**TASK BRIEF:** What is needed is a word-for-word copy of the lines below from the one with "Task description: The" through the one with "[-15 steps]", both included, with every picture left out.
-=-=-
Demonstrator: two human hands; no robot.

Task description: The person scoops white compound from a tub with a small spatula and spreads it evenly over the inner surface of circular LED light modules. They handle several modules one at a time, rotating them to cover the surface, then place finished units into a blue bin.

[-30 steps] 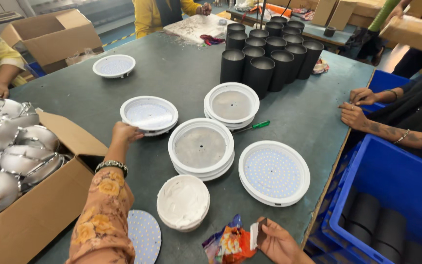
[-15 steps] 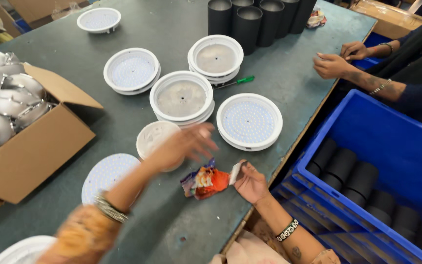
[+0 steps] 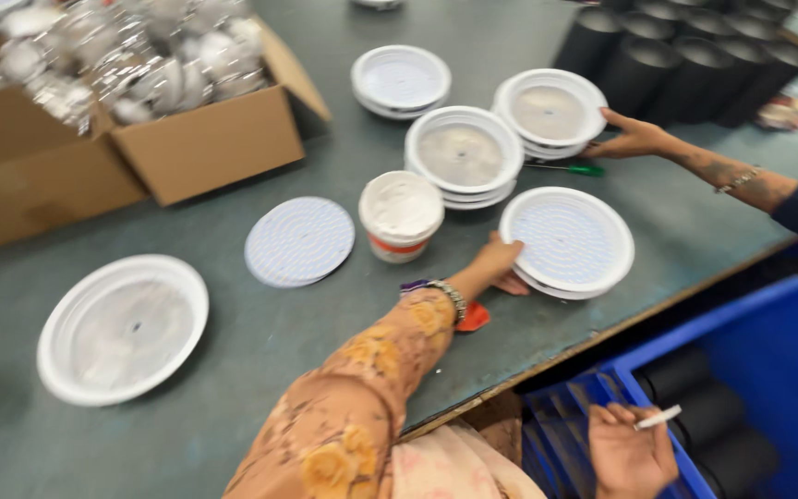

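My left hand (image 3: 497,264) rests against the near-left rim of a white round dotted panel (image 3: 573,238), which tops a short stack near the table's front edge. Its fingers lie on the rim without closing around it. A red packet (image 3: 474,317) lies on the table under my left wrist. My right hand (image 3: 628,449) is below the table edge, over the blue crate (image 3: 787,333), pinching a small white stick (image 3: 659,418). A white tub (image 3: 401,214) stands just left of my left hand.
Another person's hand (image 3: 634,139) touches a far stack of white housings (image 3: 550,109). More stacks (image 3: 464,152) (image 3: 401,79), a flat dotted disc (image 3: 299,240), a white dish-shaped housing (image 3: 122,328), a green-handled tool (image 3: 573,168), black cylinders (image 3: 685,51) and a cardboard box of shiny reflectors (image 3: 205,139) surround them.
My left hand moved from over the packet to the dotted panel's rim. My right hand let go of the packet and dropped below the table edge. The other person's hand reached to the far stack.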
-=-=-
**SOLUTION TO THE PROBLEM:**
Task description: The person scoops white compound from a tub with a small spatula and spreads it evenly over the inner surface of circular LED light modules. They handle several modules one at a time, rotating them to cover the surface, then place finished units into a blue bin.

[-30 steps] 
[-15 steps] 

What the exercise asked for is now done.